» Exercise goal
For the listing below, the answer is an exact retyping of the lines from the one with "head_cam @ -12" through the one with "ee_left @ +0", both included, without pictures.
* * * * *
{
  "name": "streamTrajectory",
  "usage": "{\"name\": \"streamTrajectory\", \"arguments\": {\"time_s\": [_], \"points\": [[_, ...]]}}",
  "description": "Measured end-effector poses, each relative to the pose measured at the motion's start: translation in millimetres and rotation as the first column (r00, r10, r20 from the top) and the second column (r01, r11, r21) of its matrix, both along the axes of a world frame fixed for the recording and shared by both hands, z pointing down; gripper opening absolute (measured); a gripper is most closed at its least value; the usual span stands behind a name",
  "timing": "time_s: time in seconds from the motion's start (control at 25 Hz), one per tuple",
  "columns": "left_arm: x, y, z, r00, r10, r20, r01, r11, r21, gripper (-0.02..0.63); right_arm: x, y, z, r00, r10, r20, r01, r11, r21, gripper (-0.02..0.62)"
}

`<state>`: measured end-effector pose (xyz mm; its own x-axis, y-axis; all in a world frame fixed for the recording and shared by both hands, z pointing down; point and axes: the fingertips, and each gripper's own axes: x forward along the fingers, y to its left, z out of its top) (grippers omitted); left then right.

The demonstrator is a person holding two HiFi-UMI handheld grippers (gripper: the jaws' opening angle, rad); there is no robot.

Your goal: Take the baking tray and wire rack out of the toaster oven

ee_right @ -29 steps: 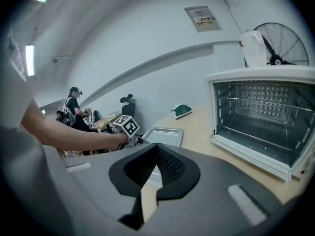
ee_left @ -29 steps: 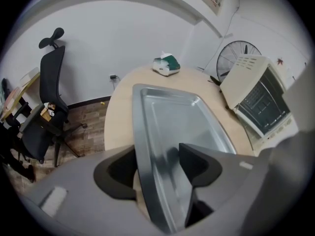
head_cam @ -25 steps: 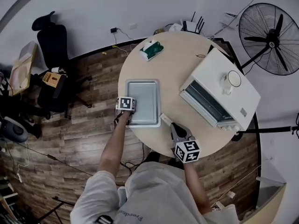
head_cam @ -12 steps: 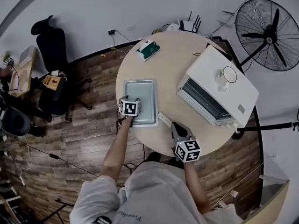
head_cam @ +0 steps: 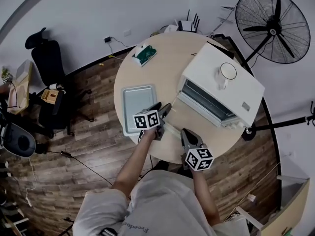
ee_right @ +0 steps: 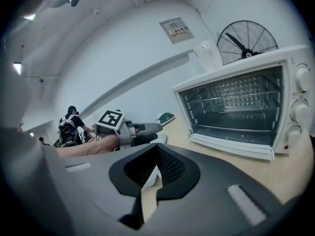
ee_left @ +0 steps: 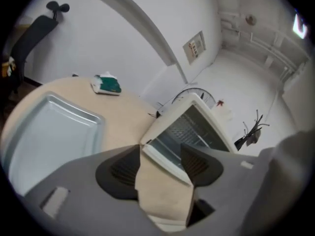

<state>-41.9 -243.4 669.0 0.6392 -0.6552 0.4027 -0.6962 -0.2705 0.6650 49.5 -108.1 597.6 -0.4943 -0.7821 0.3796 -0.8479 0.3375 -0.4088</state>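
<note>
L gripper (head_cam: 163, 107), jaws apart, btw baking tray (head_cam: 138, 101) edge & toaster oven (head_cam: 219, 92)

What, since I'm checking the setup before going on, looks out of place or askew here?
Only the white mug standing on top of the toaster oven, whose door is open: an odd perch if the oven gets jostled. The baking tray lies flat on the table; nothing looks spilled or damaged.

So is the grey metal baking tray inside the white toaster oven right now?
No, the grey metal baking tray lies flat on the round wooden table, apart from the white toaster oven.
</note>
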Motion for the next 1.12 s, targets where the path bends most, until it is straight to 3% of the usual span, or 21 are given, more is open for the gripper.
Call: {"name": "streamTrajectory", "arguments": {"time_s": [0.08, 0.2, 0.48, 0.68, 0.84, 1.12], "points": [[36, 0, -12, 0.993, 0.027, -0.111, -0.026, 1.0, 0.008, 0.308, 12, 4, 1, 1.0, 0.026, -0.011, -0.026, 1.0, 0.0, -0.005], [84, 0, -28, 0.963, 0.033, -0.268, -0.036, 0.999, -0.005, 0.308, 35, 9, -3, 0.998, 0.067, -0.021, -0.067, 0.998, 0.008, -0.006], [182, -1, -49, 0.843, 0.096, -0.529, -0.139, 0.989, -0.043, 0.305, 89, 20, -5, 0.983, 0.175, -0.058, -0.174, 0.984, 0.023, -0.005], [228, -17, -40, 0.797, 0.046, -0.602, -0.131, 0.987, -0.097, 0.284, 129, 37, -6, 0.962, 0.257, -0.087, -0.256, 0.966, 0.026, -0.005], [245, -33, -31, 0.762, -0.025, -0.647, -0.085, 0.987, -0.138, 0.264, 160, 50, -10, 0.94, 0.327, -0.098, -0.326, 0.945, 0.029, -0.005], [255, -52, -29, 0.748, -0.117, -0.653, 0.014, 0.987, -0.161, 0.18, 188, 63, -8, 0.913, 0.394, -0.105, -0.394, 0.919, 0.022, -0.005]]}}
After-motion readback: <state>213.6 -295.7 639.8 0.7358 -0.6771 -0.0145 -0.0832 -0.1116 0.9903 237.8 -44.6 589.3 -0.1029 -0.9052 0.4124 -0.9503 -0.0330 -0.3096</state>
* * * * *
» Your solution
head_cam @ -12 steps: 
head_cam @ +0 steps: 
ee_right @ +0 steps: 
ee_left @ +0 steps: 

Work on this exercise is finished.